If you are working across administrations, follow up with anchor-drift plots:

drift <- detect_anchor_drift(current_fit, baseline = baseline_anchors)
plot_anchor_drift(drift, type = "heatmap", preset = "publication")

4. Residual structure and interaction screens

Residual PCA is a follow-up layer after the main fit screen.

diag_pca <- diagnose_mfrm(fit, residual_pca = "both", pca_max_factors = 4)
pca <- analyze_residual_pca(diag_pca, mode = "both")
plot_residual_pca(pca, mode = "overall", plot_type = "scree", preset = "publication")

Interpretation:

  • Early components with noticeably larger eigenvalues deserve follow-up.
  • Scree review should usually be paired with loading review for the component of interest.

For interaction screening, use the packaged bias example.

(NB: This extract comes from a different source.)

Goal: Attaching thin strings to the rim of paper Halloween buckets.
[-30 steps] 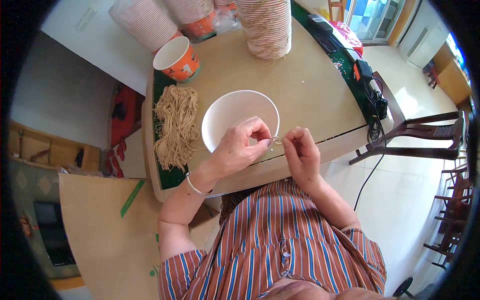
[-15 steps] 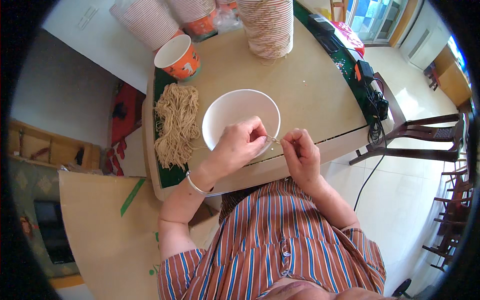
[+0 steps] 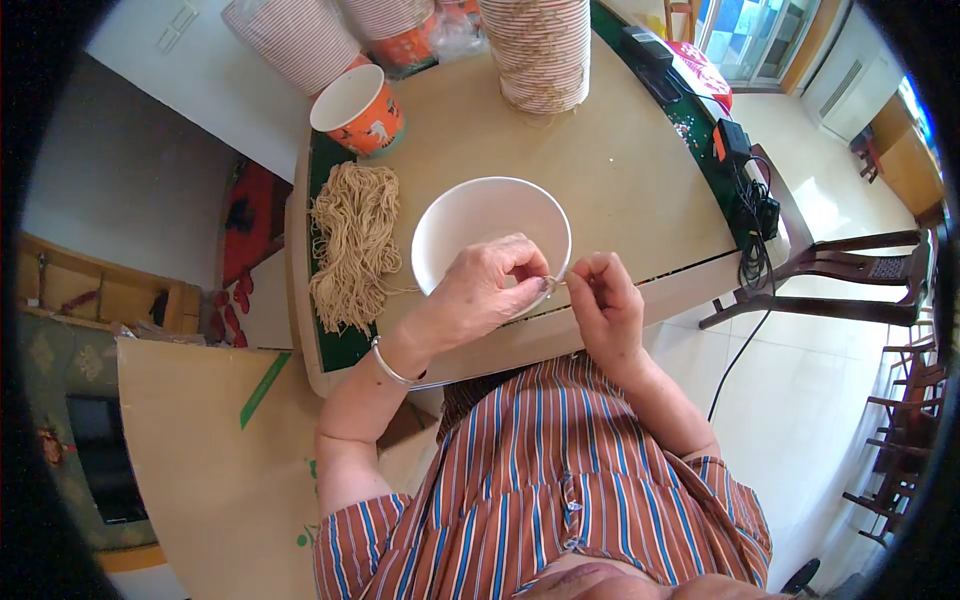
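Observation:
My left hand (image 3: 482, 285) pinches a beige string (image 3: 553, 284) over the near rim of a white paper bucket (image 3: 490, 198). Close beside it, on the right, my right hand (image 3: 607, 303) pinches the same string between thumb and forefinger; only a short piece shows between the two hands. The bucket sits near the table's front edge with its mouth facing up. Left of it lies a loose bundle of beige string (image 3: 355, 245), and a strand trails from the bundle toward my left wrist.
An orange-printed paper bucket (image 3: 362, 112) stands behind the bundle. A tall stack of buckets wound with string (image 3: 540, 55) rises at the back of the table (image 3: 620, 180), near more stacked buckets (image 3: 295, 45). Black adapters and cables (image 3: 752, 200) line the right edge; a wooden chair (image 3: 850, 280) is beyond.
My fingertips have drawn closer together, shortening the visible string between them. The white bucket sits slightly farther right in the picture, and my left hand has shifted right.

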The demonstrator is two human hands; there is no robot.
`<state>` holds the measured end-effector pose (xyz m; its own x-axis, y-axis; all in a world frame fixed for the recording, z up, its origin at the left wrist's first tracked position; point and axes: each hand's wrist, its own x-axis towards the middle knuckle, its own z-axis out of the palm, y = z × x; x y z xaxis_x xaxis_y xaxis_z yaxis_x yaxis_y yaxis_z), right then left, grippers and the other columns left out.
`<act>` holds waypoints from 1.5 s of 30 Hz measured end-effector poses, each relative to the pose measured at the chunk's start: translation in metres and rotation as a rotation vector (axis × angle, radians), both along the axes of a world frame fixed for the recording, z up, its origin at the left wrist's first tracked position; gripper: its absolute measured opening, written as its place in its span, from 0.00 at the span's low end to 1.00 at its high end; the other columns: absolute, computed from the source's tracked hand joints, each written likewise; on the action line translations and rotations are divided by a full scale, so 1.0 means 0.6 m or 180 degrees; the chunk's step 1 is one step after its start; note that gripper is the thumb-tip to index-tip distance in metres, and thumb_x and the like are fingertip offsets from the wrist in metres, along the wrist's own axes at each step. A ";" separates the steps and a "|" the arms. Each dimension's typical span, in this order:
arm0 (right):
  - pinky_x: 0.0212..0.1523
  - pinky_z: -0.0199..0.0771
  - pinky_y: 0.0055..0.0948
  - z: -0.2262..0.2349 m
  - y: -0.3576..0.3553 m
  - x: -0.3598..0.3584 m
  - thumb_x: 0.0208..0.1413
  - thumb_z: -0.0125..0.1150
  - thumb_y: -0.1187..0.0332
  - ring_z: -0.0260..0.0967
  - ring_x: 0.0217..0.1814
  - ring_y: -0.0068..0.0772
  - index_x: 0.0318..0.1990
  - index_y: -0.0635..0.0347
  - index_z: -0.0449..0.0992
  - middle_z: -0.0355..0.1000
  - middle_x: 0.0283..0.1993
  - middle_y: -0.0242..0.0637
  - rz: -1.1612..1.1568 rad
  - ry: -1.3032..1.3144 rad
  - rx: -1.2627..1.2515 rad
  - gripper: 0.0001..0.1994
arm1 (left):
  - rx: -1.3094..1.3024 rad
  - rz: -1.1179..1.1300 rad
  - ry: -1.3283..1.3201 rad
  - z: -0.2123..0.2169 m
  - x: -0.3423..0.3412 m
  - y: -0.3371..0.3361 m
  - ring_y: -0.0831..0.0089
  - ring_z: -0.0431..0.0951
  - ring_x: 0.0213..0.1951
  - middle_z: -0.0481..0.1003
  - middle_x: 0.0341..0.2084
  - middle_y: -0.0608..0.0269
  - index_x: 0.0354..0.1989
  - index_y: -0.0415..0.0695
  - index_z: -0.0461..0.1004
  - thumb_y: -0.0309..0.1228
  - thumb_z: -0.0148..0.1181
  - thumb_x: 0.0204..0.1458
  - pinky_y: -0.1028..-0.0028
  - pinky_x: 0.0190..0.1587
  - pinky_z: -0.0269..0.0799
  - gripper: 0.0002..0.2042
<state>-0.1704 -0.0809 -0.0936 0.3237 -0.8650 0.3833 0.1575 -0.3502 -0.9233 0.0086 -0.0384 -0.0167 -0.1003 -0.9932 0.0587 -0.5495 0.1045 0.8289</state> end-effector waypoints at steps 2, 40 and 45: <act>0.25 0.61 0.19 -0.001 0.001 -0.002 0.62 0.60 0.78 0.59 0.26 0.11 0.38 0.62 0.70 0.67 0.26 0.27 0.0043 -0.0027 0.0126 0.04 | 0.0011 -0.0011 0.0038 0.001 0.001 0.001 0.73 0.78 0.33 0.76 0.30 0.58 0.36 0.35 0.77 0.24 0.63 0.55 0.72 0.39 0.74 0.05; 0.23 0.60 0.14 -0.004 -0.001 -0.018 0.63 0.61 0.78 0.60 0.25 0.10 0.41 0.63 0.73 0.67 0.32 0.25 0.0910 -0.0513 0.0893 0.03 | 0.0393 -0.0064 0.0487 -0.002 0.009 -0.001 0.80 0.77 0.37 0.79 0.30 0.64 0.38 0.37 0.77 0.25 0.63 0.58 0.74 0.44 0.75 0.05; 0.24 0.57 0.14 -0.002 0.000 -0.014 0.63 0.61 0.78 0.58 0.26 0.09 0.39 0.62 0.72 0.65 0.33 0.24 0.0857 -0.0684 0.0877 0.03 | 0.0082 -0.0123 0.0270 -0.001 0.010 0.000 0.77 0.78 0.37 0.79 0.31 0.63 0.39 0.38 0.80 0.24 0.62 0.57 0.74 0.42 0.75 0.04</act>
<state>-0.1785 -0.0806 -0.0949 0.4897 -0.8401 0.2333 0.4080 -0.0156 -0.9128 0.0144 -0.0386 -0.0175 -0.1343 -0.9900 0.0429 -0.4733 0.1022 0.8749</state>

bias_df <- load_mfrmr_data("example_bias")

fit_bias <- fit_mfrm(
  bias_df,
  person = "Person",
  facets = c("Rater", "Criterion"),
  score = "Score",
  method = "MML",
  model = "RSM",
  quad_points = 7
)

diag_bias <- diagnose_mfrm(fit_bias, residual_pca = "none")
bias <- estimate_bias(fit_bias, diag_bias, facet_a = "Rater", facet_b = "Criterion")

plot_bias_interaction(
  bias,
  plot = "facet_profile",
  preset = "publication"
)

Interpretation:

  • Facet profiles are useful for seeing whether a small number of levels drives most flagged interaction cells.
  • Treat these plots as screening evidence; confirm with the corresponding tables and narrative reports.

For a compact visual workflow:

  1. plot_qc_dashboard() for one-page triage.
  2. plot_unexpected(), plot_displacement(), and plot_interrater_agreement() for local follow-up.
  3. plot(fit, type = "wright") and plot(fit, type = "pathway") for targeting and scale interpretation.
  4. plot_residual_pca() and plot_bias_interaction() for deeper structural review.